Monday, July 31, 2006

Is this my life? Where?

I just slept for fourteen hours straight. It's official now. I used to eat and sleep and work (not in that order) and now it's down to just sleeping and working. (Well, I did do my one minute number on a Clif bar during rounds yesterday morning, and then inhaled yogurt on my drive home--more to keep me awake than anything else). I'll ask it again, who lives like this?!?

My schedule this month is ridiculous. On call nights I am up most if not all of the night, so that's 30 plus hours without sleep. This last call I got the 2 am admission and could barely remember what questions to ask. Fortunately she was stable and we could sort her out in the morning (a little more anyway, she's actually really complicated and interesting: 14 year old girl with acute onset vertigo and hearing loss after a whistle was blown right next to her ear while playing soccer).

What really slowed me down this last call was having three med students working on most of my patients. It's nice when you have med students to write progress notes and it's actually great to be able to teach them a lot, but they are not as fast as I would be by myself (understandably) so it takes longer to get everything done. Which is okay.

Got to do the lumbar puncture this call again, too. Went much better than last time. We got in with only two tries. That little baby is interesting, too. She's only 15 days old and has this huge hard lump behind her right jaw. She has persist ant fevers and on CT the following day it looked like an abscess, so we're pretty sure that's what it is. But the real questions is why does this 15 day old have an abscess there at all? ENT was going to see if they could drain it either today or yesterday. The mom lives way far away and has no money or phone. The last time she called in she was at the bus station about three hours away, hopefully she'll be there when I get in this morning.

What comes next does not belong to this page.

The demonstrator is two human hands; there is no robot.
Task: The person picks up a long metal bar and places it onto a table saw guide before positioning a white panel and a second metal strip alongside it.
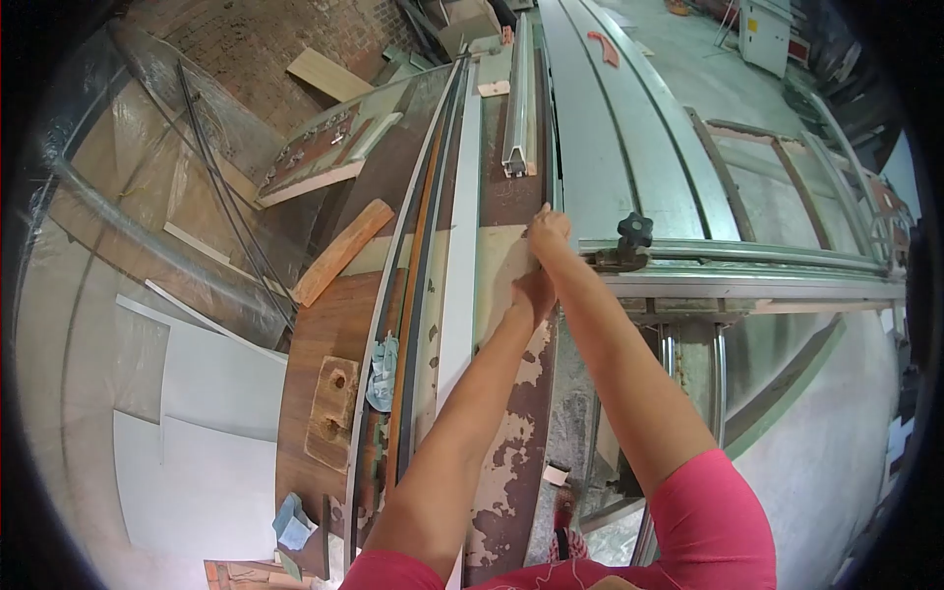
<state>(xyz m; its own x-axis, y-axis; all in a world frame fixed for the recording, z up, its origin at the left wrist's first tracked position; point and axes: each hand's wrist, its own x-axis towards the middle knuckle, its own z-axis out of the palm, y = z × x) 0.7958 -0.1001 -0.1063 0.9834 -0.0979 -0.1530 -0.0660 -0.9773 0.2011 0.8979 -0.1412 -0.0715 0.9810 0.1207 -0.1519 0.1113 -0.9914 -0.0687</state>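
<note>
My right hand [550, 232] reaches forward to the edge between the worn brown tabletop [513, 433] and the long metal sliding table [619, 187]. Its fingers are curled together; anything within them is hidden or too small to make out. Just nearer to me, my left hand [532, 293] rests low by the same edge, partly behind the right forearm, with its fingers hidden. Beyond both hands lies an aluminium rail [521, 108] along the brown top. Right of my hands, a clamp with a black star knob [635, 231] sits on the metal crossbar [767, 256].
Long strips [458, 216] run along the left side. Further left are a curved wood offcut [344, 253], a block with holes [332, 411] and white panels [206, 472]. A red piece [604, 48] lies on the sliding table. An open frame [767, 177] stands right.
</note>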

That's the other thing that cuts into my lifetime: on non-call days, we have to go in at 6 am and stay until 6 pm...everyday! In medical school once we were done with our patients for the day, we checked on to the on-call team and left, but not here. That is really a hard part. I really am the the hospital all the time. And up for admissions all the time. If I were in charge of the world, I'd change things around at the hospital schedule and systems level.

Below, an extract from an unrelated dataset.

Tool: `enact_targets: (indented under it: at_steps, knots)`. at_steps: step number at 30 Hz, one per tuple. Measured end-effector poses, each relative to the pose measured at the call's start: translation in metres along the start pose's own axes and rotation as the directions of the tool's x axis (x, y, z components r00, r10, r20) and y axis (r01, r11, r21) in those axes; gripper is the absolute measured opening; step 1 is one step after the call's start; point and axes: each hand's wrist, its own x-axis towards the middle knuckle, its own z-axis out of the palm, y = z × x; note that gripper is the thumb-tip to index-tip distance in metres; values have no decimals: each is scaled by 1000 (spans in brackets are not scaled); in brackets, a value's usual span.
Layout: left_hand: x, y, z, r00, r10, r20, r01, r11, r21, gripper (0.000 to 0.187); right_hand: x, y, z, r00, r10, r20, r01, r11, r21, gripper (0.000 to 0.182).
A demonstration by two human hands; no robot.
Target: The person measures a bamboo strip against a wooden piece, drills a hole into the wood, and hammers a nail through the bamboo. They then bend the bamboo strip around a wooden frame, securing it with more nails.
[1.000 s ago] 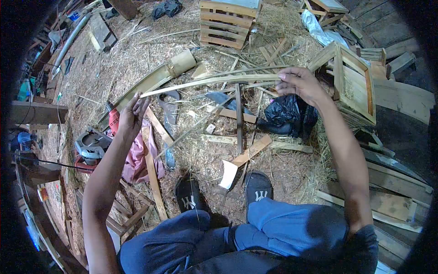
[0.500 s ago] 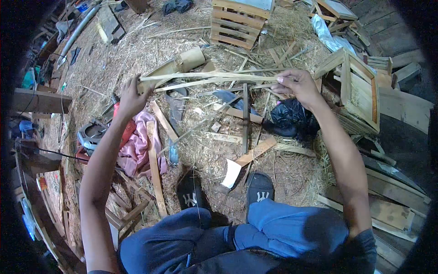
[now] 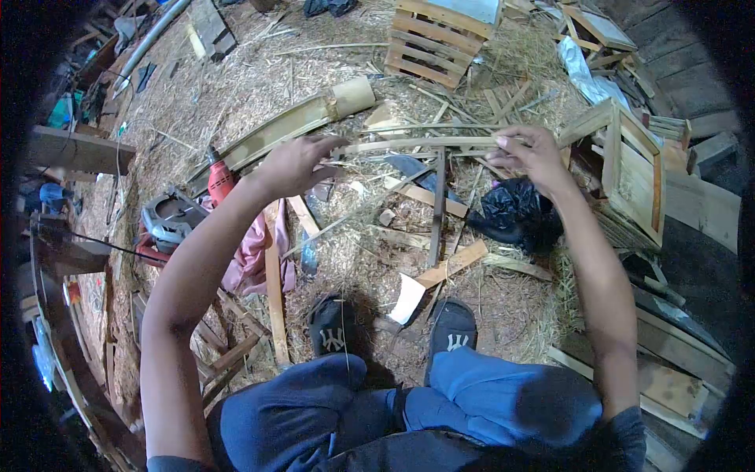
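Note:
Thin pale bamboo strips [image 3: 429,145] stretch roughly level between my two hands, above the littered floor. My right hand [image 3: 533,157] pinches their right ends between thumb and fingers. At the left end, my left hand [image 3: 299,167] reaches inward, its fingertips around a strip; part of this grip is hidden and slightly blurred. Behind my left hand lies a split length of bamboo [image 3: 271,135] with a whole round end. A black plastic bag [image 3: 515,208] sits below my right hand. A red power tool [image 3: 221,182] lies beside my left forearm.
A grey circular saw [image 3: 174,220] and pink cloth [image 3: 250,256] are at left. Wooden offcuts [image 3: 452,264] and a white scrap [image 3: 406,299] lie before my feet. A wooden frame [image 3: 635,177] stands at right, a slatted wooden piece [image 3: 434,43] at the back.
My left hand has moved right along the strips, closer to my right hand. My right hand still holds their right ends. The view has shifted slightly.

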Motion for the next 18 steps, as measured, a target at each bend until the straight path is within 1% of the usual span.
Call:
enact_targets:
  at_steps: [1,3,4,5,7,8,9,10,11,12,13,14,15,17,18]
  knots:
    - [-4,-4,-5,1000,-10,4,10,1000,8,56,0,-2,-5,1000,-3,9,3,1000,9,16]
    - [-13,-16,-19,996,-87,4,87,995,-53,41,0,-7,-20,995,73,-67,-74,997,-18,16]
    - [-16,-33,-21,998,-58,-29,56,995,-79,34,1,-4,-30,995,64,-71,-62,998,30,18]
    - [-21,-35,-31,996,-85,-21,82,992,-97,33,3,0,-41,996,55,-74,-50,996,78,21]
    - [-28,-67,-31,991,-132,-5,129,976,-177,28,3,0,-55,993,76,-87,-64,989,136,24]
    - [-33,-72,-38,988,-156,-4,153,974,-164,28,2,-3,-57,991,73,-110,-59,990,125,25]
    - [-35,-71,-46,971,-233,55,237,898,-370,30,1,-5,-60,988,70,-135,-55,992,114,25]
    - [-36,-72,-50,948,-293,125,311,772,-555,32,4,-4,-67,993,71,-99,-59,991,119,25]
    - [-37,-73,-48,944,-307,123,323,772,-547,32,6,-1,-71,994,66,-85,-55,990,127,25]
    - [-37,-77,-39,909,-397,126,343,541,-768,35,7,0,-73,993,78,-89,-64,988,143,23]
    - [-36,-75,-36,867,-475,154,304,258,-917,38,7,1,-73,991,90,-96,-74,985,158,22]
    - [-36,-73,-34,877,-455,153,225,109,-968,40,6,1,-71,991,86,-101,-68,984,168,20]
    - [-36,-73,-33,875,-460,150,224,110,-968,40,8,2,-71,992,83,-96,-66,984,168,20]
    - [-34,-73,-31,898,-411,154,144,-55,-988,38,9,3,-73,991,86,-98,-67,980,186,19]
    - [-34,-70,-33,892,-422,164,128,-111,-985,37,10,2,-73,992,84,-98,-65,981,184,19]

One of my other parents would agree with me, she's frustrated because her son can't get anything down on Sunday and she isn't included in rounds. I know that is hard. Plus he's pretty sick with HUS and just past the peak of his acute renal failure. He's miserable and, as a parent, she hates it and feels powerless. And, frankly, the way the system is at the hospital, we don't do much to help. In Cincinnati, we did "family centered" rounding, with the attending and the whole team AND, imagine this, the family present, so everything could be discussed at once and there wasn't a bunch of running around and having to check with this person or that person. It was all right there. The families loved it.

I could go on, but guess what? I have to get to work. I'm rounding on twice as many patients this morning because the other intern on the team has a day off. That's sixteen patients to see (when I don't know half of them very well) in one hour and fifteen minutes. It's impossible; I've already accepted that. I'll just do my best.